Pourriez-vous vous présenter s’il-vous-plaît ?

​Je suis Sayida Ounissi, j’ai 28 ans. J’ai suivi des études d’histoire et de science politique et je mène une thèse en science politique. Je suis députée à l’Assemblée Nationale tunisienne où je représente la circonscription France Nord. La Tunisie, comme la France, a des députés qui représentent les citoyens vivants à l’étranger. En Tunisie, nous avons près de 10 % de la population qui vit en dehors du territoire.

J’étais réfugiée politique en France pendant la dictature de Ben Ali et j’ai eu la possibilité d’aller et revenir dans mon pays après la fuite de Ben Ali.

Avez-vous l’impression que la population tunisienne est consciente de l’enjeu du résultat des précédentes élections pour l’avenir du pays ?

​Oui et non.

Oui parce qu’une partie importante de la population est consciente de l’enjeu, s’est engagée pour la campagne et s’est déplacée pour aller voter. ​Plusieurs manifestations et événements ont eu lieu durant les deux campagnes, législatives et présidentielles. Les associations organisaient des rencontres entre les candidats, même en France.

Non parce que le taux d’abstention était élevé (60% en moyenne) et qu’on entendait beaucoup de jeunes dire que voter n’avait aucune utilité. Finalement, c’est surtout les femmes et les personnes âgées qui se sont déplacées. Un défaitisme lié à la lenteur du changement constaté ces trois dernières années est l’une des causes principales de l’abstention. Mais attention, cela ne signifie pas forcément que les jeunes se moquent de tout. Plutôt qu’ils pensent souvent que l’offre politique ne leur correspond pas et que "changer les choses" peut passer par d’autres moyens.
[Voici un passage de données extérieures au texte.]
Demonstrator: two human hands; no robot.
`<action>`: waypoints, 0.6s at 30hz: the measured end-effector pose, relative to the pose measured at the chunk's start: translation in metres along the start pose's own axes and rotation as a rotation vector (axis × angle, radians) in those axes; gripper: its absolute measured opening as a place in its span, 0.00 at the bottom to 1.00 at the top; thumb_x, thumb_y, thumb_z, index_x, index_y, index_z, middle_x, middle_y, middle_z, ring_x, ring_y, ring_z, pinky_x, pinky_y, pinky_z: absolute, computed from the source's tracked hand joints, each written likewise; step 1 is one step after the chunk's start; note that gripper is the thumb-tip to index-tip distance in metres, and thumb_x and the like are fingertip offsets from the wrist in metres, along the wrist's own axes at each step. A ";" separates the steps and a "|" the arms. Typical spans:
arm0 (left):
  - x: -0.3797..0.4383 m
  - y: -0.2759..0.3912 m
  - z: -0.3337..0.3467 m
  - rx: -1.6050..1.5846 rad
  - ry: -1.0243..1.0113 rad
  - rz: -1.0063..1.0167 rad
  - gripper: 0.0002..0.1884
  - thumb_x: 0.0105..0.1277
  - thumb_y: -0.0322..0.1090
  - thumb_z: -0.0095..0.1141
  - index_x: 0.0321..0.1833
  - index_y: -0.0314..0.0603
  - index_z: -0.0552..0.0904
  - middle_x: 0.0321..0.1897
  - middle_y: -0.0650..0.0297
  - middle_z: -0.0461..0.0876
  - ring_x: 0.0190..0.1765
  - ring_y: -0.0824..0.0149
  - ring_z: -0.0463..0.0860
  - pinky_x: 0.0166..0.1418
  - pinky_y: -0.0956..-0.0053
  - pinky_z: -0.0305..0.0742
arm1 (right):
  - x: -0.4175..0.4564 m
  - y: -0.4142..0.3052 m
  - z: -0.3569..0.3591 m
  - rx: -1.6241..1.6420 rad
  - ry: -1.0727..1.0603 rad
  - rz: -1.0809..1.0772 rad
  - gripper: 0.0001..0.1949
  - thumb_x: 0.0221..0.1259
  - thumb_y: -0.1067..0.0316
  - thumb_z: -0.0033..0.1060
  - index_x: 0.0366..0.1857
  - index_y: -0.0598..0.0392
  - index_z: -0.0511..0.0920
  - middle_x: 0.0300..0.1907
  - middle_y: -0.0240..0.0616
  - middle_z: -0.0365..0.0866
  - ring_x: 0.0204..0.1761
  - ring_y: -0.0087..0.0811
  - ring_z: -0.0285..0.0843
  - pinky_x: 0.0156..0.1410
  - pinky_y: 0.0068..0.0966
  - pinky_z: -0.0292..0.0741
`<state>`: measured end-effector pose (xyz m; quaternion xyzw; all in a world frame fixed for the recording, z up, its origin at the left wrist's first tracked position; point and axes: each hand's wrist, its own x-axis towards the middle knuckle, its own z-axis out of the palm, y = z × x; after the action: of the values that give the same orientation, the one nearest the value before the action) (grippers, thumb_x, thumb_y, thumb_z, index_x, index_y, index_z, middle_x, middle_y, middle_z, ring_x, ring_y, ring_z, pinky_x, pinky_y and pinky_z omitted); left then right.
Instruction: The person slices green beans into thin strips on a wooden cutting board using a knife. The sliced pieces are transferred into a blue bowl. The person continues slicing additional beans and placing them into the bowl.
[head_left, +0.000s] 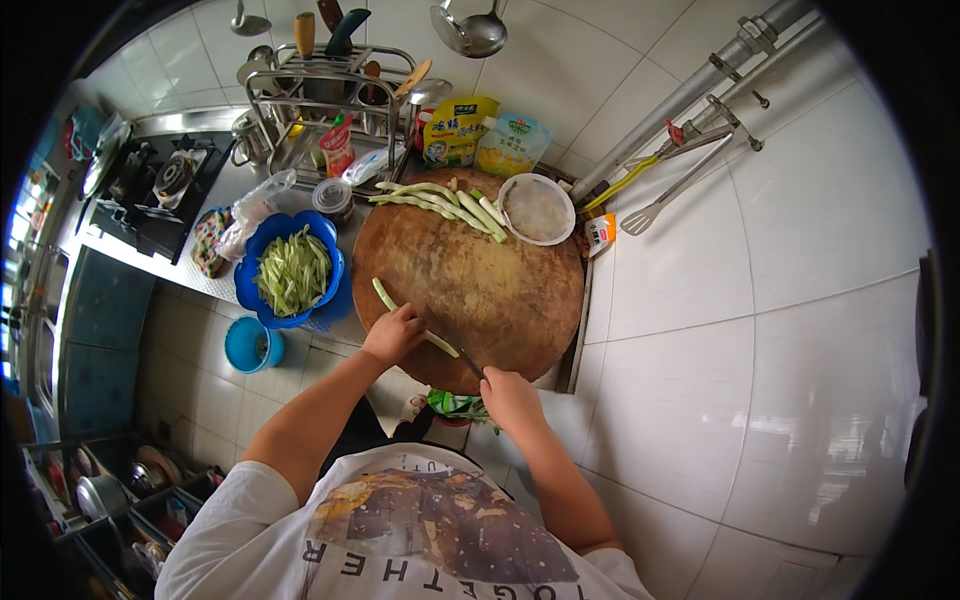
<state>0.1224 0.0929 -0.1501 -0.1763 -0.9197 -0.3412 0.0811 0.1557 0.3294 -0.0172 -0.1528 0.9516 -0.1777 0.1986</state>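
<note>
On a round wooden chopping board, my left hand presses down a long pale green bean pod, its ends showing on both sides of the fingers. My right hand is closed around the handle of a knife, whose dark blade lies close to the pod's near end. Several uncut pods and pieces of scallion lie at the board's far side, beside a white bowl. Left of the board, a blue scalloped basin holds cut green slices.
A steel utensil rack, seasoning pouches and a lidded jar stand behind the board. A gas stove is at the far left. Metal pipes run along the tiled wall at right. A blue bucket stands below the counter.
</note>
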 end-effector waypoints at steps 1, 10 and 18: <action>0.000 0.000 0.001 -0.003 0.012 0.000 0.06 0.56 0.35 0.61 0.33 0.44 0.79 0.36 0.59 0.73 0.39 0.54 0.78 0.41 0.61 0.74 | 0.001 0.000 0.001 -0.008 -0.018 -0.009 0.08 0.61 0.65 0.47 0.30 0.59 0.73 0.27 0.51 0.80 0.33 0.52 0.79 0.39 0.46 0.75; -0.007 0.003 0.008 -0.037 0.104 -0.016 0.05 0.54 0.33 0.61 0.31 0.42 0.79 0.37 0.61 0.74 0.42 0.55 0.76 0.45 0.63 0.72 | 0.006 0.009 0.012 -0.044 -0.089 0.000 0.08 0.62 0.65 0.47 0.31 0.58 0.71 0.25 0.52 0.78 0.32 0.54 0.77 0.37 0.48 0.72; -0.010 0.001 0.012 0.015 0.146 -0.001 0.05 0.55 0.35 0.60 0.31 0.43 0.80 0.37 0.61 0.74 0.43 0.56 0.76 0.46 0.64 0.72 | 0.023 0.014 0.038 -0.082 -0.080 -0.021 0.08 0.63 0.65 0.48 0.31 0.58 0.70 0.24 0.51 0.78 0.30 0.55 0.77 0.35 0.48 0.72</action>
<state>0.1314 0.0993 -0.1611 -0.1497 -0.9140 -0.3464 0.1488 0.1487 0.3226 -0.0626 -0.1779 0.9477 -0.1344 0.2283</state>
Des rumeurs disent que certains partis en compétition lors des élections de 2014 achetaient des voix, est-ce vrai ?

​Non ce n’est pas vrai.

L’ISIE (Instance supérieure indépendante des élections) qui est la police des élections avait un système assez performant de surveillance pour s’assurer que des actes pareils ne se produisent pas. Il y a pu y avoir des irrégularités, comme des candidats qui étaient présents dans les queues d’attente et qui tentaient de convaincre les citoyens, ou des affiches dans des lieux qui devaient rester neutres, ou encore des candidats qui ont pu promettre monts et merveilles à leurs électeurs, mais rien qui puissent avoir une incidence majeure sur les résultats du vote.

Sayida Ounissi

Si le parti Ennhadha avait gagné les élections, aurait-il continué dans le chemin de la liberté et de la démocratie en Tunisie ?

​Bien sûr. Quand nous avons gagné les élections en 2011, nous nous sommes engagés dans le chemin de la liberté et de la démocratie.
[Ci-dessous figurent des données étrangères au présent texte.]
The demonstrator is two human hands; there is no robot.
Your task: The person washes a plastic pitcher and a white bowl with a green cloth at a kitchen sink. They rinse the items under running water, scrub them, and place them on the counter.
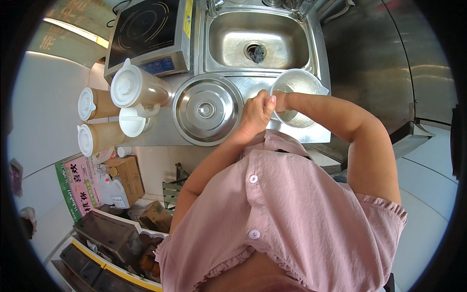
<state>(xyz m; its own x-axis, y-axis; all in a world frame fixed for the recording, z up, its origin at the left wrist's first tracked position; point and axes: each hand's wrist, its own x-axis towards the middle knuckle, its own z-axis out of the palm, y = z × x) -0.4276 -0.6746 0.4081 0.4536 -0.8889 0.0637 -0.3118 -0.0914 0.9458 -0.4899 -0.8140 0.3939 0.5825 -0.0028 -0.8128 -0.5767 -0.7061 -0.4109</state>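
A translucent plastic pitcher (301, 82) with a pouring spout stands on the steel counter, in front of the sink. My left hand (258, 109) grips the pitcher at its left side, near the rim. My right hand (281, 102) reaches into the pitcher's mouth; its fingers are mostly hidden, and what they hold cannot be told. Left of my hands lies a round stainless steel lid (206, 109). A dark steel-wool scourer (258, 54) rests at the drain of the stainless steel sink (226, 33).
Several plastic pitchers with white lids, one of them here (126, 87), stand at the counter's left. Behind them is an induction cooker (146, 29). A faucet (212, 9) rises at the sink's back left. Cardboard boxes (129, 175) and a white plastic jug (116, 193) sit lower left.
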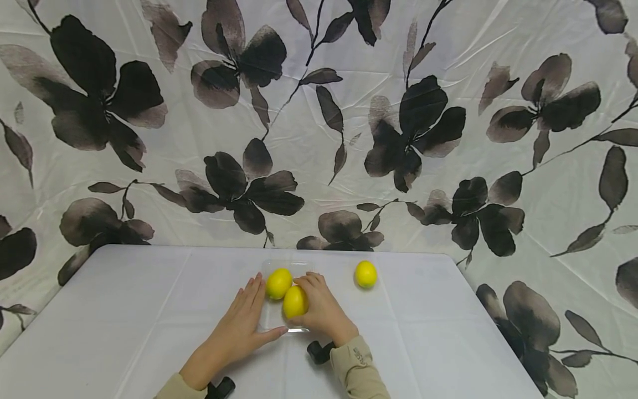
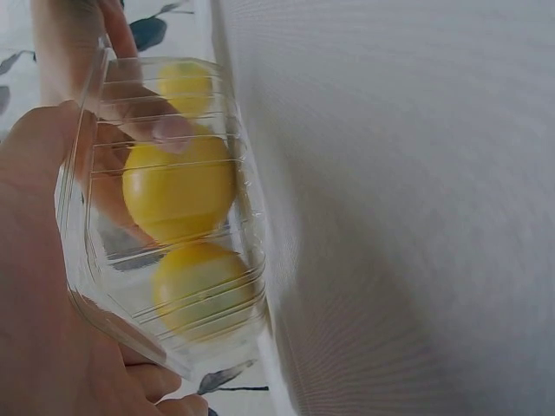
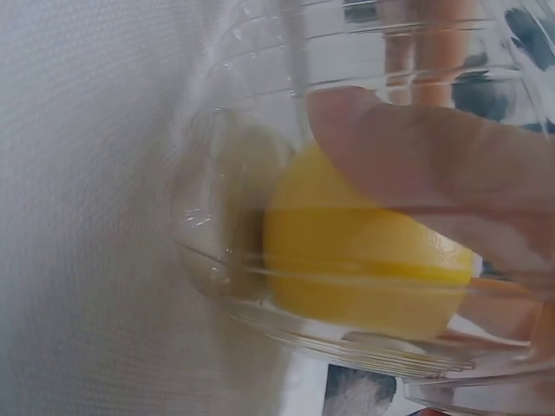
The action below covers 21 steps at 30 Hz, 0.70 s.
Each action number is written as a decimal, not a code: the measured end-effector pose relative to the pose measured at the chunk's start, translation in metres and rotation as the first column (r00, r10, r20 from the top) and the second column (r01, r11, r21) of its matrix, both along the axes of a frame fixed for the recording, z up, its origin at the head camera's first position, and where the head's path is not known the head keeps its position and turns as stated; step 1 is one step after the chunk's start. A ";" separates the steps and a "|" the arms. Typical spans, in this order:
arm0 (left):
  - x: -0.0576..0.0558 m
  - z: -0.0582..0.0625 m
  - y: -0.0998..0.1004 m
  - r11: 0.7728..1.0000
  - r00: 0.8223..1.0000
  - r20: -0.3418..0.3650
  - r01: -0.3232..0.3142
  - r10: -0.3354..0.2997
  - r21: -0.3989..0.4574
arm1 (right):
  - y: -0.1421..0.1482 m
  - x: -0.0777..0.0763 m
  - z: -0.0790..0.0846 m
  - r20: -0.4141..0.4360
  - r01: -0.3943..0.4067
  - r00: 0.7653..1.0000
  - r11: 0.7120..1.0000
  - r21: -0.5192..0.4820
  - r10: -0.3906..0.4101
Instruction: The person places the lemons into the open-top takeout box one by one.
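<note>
A clear plastic container [image 1: 298, 330] with ribbed walls stands on the table between both hands. Inside it, my right hand [image 1: 323, 310] holds a yellow lemon [image 1: 295, 303] between thumb and fingers. A second lemon [image 1: 278, 284] lies in the container just behind and to the left of the held one. My left hand [image 1: 236, 330] rests along the container's left side with straight fingers, its thumb stretched toward the front edge. Through the clear wall, the right wrist view shows the right thumb pressed to the held lemon [image 3: 364, 251].
A third lemon [image 1: 366, 275] sits on the white-covered table [image 1: 423, 332], to the right of the container. Black wrist devices [image 1: 319, 352] show at both sleeves. Behind the table's far edge hangs a white cloth [image 1: 319, 138] with a dark flower print.
</note>
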<state>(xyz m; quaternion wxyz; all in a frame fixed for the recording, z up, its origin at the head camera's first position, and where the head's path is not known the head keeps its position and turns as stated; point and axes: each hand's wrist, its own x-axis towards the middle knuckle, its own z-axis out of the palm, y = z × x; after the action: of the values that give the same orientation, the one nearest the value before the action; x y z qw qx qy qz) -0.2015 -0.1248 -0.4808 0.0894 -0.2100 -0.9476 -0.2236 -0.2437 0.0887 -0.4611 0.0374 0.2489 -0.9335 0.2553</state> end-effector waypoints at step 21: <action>0.000 0.000 0.000 1.000 1.000 0.004 0.008 -0.008 0.017 | 0.024 -0.007 0.011 0.164 -0.011 0.985 0.969 -0.247 0.053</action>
<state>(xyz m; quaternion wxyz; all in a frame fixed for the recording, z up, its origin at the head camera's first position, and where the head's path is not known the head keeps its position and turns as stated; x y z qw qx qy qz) -0.2017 -0.1246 -0.4810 0.0885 -0.2123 -0.9450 -0.2325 -0.2508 0.1123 -0.4504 -0.0159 0.2350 -0.8905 0.3893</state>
Dans le programme aux élections en 2014, nous nous sommes engagés pour continuer à réformer les institutions publiques pour qu’elles correspondent aux exigences inscrites dans la Constitution. Nous avons, depuis le début de la Révolution, milité dans le sens d’une démocratisation de l’État tunisien et avons permis l’écriture d’une constitution progressiste en impliquant le maximum d’acteurs possibles, dont la société civile et les partis de l’opposition.

Le parti Ennahdha a t-il quitté le pourvoir en 2014 poussé par la rue ou a-t-il souhaité partir de lui-même ?

​Nous avons quitté le pouvoir en Janvier 2014 car nous considérions que c’était la meilleure solution pour le pays pour préserver la paix civile et permettre à un gouvernement constitué de technocrates (personnes choisies pour des compétences reconnues) de gérer les affaires courantes et d’organiser les élections.

Il était plus important pour nous de ne pas faire sombrer le pays dans la violence comme en Égypte, en Libye ou en Syrie que de se cramponner au pouvoir. Permettre l’organisation des élections où tous les partis politiques auraient la possibilité de se présenter était primordial. Il fallait renouveler la légitimité électorale des acteurs en présence et nous voulions relever le défi une seconde fois.

Le parti Ennahdha a-t-il perdu de sa popularité ?

​Je crois que nous avons perdu notre caractère de parti nouveau envers lequel il y avait beaucoup de curiosité et d’intérêt. Malgré notre nouvelle position de second parti (nous avons fait 30% des suffrages ce qui est un nombre important) prouve qu’il y a une part importante de la population tunisienne qui soutient Ennahdha.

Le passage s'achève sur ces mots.